“Way Of The Dead” è uno dei dischi metal più interessanti del 2003: un impatto folgorante e un’intelligenza compositiva rara, una perizia esecutiva fuori dall’ordinario, un assemblaggio di stili e linee comunicative così diverse eppure tanto fluide e ben amalgamate.
Come la colonna sonora di un film di David Lynch, come lo stridere intorpidito della coscienza di ogni cammino verso obiettivi che stentano a farsi riconoscibili, “Way Of The Dead” si dipana attraverso momenti del tutto colloidali, ma in nessun caso ridondanti o forzati.

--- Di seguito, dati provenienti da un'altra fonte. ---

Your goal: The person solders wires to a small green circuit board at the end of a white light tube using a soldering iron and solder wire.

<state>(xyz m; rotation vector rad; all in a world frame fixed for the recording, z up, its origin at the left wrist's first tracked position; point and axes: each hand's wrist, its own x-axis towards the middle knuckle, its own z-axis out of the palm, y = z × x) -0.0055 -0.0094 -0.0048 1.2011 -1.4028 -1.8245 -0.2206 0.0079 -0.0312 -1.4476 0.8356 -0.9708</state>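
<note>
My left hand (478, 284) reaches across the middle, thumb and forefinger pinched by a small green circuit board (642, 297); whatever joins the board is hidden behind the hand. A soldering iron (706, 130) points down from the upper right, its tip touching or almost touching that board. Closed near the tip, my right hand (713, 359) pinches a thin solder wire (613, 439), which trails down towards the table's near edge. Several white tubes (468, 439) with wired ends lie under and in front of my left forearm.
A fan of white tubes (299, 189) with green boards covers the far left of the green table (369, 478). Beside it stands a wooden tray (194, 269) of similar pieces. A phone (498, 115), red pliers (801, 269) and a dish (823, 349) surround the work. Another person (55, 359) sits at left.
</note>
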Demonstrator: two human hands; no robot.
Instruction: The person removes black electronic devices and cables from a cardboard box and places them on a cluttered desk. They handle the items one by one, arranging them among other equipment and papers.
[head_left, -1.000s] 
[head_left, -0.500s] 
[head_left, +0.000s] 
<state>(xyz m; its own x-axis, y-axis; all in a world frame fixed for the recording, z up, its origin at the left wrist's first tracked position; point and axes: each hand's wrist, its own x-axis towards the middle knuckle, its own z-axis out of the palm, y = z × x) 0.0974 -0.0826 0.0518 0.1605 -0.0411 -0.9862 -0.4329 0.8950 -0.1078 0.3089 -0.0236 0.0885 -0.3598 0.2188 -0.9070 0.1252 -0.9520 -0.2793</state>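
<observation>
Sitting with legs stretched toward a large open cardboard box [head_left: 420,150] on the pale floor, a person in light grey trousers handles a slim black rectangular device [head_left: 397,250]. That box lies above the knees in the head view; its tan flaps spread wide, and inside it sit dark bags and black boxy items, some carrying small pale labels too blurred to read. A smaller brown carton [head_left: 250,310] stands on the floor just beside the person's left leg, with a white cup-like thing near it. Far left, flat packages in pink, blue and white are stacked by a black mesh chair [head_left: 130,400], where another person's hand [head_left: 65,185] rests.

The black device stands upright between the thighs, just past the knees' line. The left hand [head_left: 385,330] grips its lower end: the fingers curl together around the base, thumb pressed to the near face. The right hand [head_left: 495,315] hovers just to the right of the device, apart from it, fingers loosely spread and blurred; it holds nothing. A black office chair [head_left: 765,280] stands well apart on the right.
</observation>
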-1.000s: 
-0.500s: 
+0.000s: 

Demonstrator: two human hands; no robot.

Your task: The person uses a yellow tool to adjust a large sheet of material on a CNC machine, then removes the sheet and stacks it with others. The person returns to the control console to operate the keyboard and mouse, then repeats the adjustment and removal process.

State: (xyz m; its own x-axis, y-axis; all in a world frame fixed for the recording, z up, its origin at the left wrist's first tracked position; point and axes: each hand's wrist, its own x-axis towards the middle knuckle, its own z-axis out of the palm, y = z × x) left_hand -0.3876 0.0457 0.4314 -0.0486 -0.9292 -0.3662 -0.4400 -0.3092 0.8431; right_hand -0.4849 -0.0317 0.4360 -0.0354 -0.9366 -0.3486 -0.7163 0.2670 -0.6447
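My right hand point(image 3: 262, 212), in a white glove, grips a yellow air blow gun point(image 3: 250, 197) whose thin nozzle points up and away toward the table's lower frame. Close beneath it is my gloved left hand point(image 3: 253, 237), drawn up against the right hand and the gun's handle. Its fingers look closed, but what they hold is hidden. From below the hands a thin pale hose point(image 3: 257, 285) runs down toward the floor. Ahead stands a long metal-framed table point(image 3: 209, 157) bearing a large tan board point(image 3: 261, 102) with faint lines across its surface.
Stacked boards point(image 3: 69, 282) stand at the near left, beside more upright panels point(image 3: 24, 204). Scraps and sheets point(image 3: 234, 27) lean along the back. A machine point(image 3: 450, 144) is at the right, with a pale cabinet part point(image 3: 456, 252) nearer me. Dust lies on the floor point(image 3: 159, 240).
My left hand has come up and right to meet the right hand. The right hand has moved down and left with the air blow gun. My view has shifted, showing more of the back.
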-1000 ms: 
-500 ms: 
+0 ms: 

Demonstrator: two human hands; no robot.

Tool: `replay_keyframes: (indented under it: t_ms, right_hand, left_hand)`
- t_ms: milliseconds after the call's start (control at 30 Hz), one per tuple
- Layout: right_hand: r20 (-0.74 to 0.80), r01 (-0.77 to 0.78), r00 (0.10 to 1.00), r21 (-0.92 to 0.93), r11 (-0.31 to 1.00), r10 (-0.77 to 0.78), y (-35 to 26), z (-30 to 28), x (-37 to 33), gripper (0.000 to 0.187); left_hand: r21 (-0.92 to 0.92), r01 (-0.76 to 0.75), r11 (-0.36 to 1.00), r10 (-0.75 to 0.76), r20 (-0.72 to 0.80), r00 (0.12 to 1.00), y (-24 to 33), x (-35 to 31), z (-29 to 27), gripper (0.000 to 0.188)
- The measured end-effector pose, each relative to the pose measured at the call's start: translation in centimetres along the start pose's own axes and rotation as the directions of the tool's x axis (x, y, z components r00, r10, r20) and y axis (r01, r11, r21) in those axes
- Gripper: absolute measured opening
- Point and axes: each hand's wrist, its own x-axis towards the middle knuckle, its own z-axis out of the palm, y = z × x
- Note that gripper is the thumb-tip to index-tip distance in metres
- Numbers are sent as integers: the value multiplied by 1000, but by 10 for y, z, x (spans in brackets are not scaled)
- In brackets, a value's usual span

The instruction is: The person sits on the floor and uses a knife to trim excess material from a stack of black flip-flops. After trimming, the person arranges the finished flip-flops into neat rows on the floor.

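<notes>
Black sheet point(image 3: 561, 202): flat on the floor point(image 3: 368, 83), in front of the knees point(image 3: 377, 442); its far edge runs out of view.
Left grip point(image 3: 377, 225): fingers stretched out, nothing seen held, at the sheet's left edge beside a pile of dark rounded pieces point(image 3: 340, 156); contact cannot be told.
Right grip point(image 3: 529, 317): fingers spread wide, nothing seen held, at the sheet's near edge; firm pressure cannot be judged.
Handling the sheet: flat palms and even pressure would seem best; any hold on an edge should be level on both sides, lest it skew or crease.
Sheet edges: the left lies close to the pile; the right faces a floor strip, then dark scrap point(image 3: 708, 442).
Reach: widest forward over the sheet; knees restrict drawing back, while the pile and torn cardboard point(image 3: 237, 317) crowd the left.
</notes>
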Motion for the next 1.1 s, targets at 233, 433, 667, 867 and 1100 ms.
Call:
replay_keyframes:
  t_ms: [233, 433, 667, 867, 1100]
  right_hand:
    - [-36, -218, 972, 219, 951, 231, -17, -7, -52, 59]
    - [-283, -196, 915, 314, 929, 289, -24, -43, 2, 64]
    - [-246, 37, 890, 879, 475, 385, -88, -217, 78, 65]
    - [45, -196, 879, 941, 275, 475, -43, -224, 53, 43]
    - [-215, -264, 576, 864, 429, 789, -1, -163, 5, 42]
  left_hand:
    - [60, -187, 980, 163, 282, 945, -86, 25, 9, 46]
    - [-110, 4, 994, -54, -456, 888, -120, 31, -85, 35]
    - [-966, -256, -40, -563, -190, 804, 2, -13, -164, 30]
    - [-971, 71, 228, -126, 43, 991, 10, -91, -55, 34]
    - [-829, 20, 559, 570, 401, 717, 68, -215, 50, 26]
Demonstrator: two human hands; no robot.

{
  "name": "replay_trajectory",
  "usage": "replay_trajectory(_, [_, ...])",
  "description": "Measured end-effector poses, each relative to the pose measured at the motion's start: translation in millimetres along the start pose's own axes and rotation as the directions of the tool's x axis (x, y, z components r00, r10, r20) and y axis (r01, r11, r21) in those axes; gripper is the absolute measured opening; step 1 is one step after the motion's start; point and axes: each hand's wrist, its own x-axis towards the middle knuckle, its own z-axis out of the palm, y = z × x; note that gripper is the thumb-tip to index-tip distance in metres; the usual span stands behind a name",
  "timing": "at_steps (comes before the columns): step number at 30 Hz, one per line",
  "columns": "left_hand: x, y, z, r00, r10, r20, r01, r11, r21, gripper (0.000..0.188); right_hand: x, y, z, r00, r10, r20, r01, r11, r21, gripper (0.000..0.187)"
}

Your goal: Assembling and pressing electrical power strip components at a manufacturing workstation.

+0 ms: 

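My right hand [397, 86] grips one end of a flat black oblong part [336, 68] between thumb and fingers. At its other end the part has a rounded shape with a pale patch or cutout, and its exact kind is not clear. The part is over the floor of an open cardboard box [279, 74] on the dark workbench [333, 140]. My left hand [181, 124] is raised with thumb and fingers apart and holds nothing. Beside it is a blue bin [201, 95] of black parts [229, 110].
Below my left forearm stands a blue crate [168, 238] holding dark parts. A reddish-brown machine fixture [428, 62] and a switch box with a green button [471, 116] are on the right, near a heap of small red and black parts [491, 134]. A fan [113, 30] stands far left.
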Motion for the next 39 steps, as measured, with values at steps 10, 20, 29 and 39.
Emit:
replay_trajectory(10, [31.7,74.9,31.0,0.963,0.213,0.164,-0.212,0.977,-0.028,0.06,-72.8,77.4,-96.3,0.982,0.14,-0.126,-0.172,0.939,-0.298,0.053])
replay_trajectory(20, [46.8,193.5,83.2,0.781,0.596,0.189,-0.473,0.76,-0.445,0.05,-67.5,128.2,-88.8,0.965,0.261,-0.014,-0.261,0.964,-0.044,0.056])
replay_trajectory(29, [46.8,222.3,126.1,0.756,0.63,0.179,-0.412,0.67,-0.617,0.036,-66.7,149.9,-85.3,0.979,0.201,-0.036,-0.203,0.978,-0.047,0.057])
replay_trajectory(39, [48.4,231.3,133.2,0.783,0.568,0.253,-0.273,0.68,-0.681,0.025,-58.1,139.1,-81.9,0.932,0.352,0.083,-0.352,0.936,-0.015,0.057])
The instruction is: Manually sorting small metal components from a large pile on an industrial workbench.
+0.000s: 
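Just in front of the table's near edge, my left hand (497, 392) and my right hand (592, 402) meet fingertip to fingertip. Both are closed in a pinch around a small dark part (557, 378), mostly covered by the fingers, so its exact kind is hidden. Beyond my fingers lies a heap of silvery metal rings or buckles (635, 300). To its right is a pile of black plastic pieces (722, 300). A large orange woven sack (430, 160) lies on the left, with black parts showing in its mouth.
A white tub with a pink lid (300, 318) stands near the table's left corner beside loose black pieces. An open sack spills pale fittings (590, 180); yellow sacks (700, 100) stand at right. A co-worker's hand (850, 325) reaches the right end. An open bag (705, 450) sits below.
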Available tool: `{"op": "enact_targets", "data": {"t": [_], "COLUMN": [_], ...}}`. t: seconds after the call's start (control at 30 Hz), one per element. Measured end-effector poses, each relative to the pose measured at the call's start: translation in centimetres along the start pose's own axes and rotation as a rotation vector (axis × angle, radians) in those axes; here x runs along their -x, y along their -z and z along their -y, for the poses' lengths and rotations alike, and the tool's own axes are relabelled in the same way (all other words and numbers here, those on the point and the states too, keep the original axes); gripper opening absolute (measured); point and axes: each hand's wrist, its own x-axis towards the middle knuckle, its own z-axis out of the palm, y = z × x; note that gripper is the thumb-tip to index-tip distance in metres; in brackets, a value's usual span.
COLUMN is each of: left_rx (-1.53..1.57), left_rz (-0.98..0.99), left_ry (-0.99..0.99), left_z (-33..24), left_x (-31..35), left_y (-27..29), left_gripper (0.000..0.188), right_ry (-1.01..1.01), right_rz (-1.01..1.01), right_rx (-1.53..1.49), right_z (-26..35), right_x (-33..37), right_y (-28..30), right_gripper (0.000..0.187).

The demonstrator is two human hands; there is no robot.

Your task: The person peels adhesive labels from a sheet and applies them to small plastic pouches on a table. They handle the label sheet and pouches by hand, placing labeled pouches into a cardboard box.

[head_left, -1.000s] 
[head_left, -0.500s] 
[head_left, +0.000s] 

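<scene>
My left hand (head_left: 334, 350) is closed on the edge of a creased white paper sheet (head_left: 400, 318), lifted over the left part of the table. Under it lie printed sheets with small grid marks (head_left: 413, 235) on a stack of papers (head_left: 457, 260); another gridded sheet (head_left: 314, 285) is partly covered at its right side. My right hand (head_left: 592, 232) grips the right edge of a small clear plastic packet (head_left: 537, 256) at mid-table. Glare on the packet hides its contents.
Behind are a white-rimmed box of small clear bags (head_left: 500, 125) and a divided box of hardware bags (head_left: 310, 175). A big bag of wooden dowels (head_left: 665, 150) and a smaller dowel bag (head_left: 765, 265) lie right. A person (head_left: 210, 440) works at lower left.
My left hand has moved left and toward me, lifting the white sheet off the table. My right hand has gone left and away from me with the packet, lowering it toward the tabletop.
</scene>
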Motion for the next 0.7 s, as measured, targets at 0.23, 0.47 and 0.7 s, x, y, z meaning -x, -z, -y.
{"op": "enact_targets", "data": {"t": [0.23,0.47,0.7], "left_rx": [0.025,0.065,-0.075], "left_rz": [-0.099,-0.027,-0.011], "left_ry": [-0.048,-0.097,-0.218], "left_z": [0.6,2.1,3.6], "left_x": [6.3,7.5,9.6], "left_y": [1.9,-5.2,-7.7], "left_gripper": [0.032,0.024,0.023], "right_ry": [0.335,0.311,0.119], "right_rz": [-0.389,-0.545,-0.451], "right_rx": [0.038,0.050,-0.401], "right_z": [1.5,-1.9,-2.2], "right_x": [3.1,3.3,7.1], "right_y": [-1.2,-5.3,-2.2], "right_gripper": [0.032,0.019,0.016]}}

Due entità animano il gruppo che ha deciso di chiamarsi come la mafia giapponese: una è quella del metalcore degli ultimi slayer (con più di un rimando all’estro fragile dei Jane’s Addiction), l’altra la sacralità di Miles Davis e Coltrane.
I primi sette pezzi dell’album sono schegge di heavy estremo sporcate da un sax (tenore e contralto) che dona al tutto un alone di sottile inquietudine. L’ottavo brano, intitolato programmaticamente “01000011110011” (codice matematico di cui ignoro del tutto il significato), è una suite (40 minuti circa) di jazz psichedelico dove si incrociano idealmente la liquidità dei Soft Machine e le visioni spirituali di “Love Supreme” di John Coltrane.
Quando il jazz e il metal si incontrano è facile apparire spocchiosi o pretenziosi: l’ibridazione tra la forma musicale che, assieme alla classica, viene considerata la più nobile tra tutte, e quella che, almeno nell’immaginario collettivo, è la più aberrante, è affare per pochi. Mi vengono in mente certi esperimenti di John Zorn, Painkiller e Naked City su tutti, ma in tali deliri era la sperimentazione pura a spuntarla.
Gli Yakuza, pur non scevri da tentazioni demenziali e avanguardistiche, provano a sintetizzare il tutto in forma canzone, risultando in certi casi flebilmente accessibili (“T.M.S.”, “Vergasso”, “Obscurity”, sono brani assolutamente ostici, ma non si avviluppano mai, restano ben ancorati su linee melodiche che tornano sempre, come in una composizione prog, come in una strada che conduce sempre in un vicolo cieco).
Le divagazioni acide del sassofono e i riverberi chitarristici del pezzo posto in chiusura sono difficili da digerire per chi non è avvezzo al jazz. Tanto vale considerare “01000011110011” come la quiete dopo la tempesta, la notte misteriosa dopo la luce caotica, la rassegnazione dopo la battaglia persa, la cupa introspezione dopo la vittoria.
Potrebbe essere un buon viatico per avvicinarsi a un mondo, quello del jazz, che è un universo tra i più complicati e affascinanti mai creati da mente umana.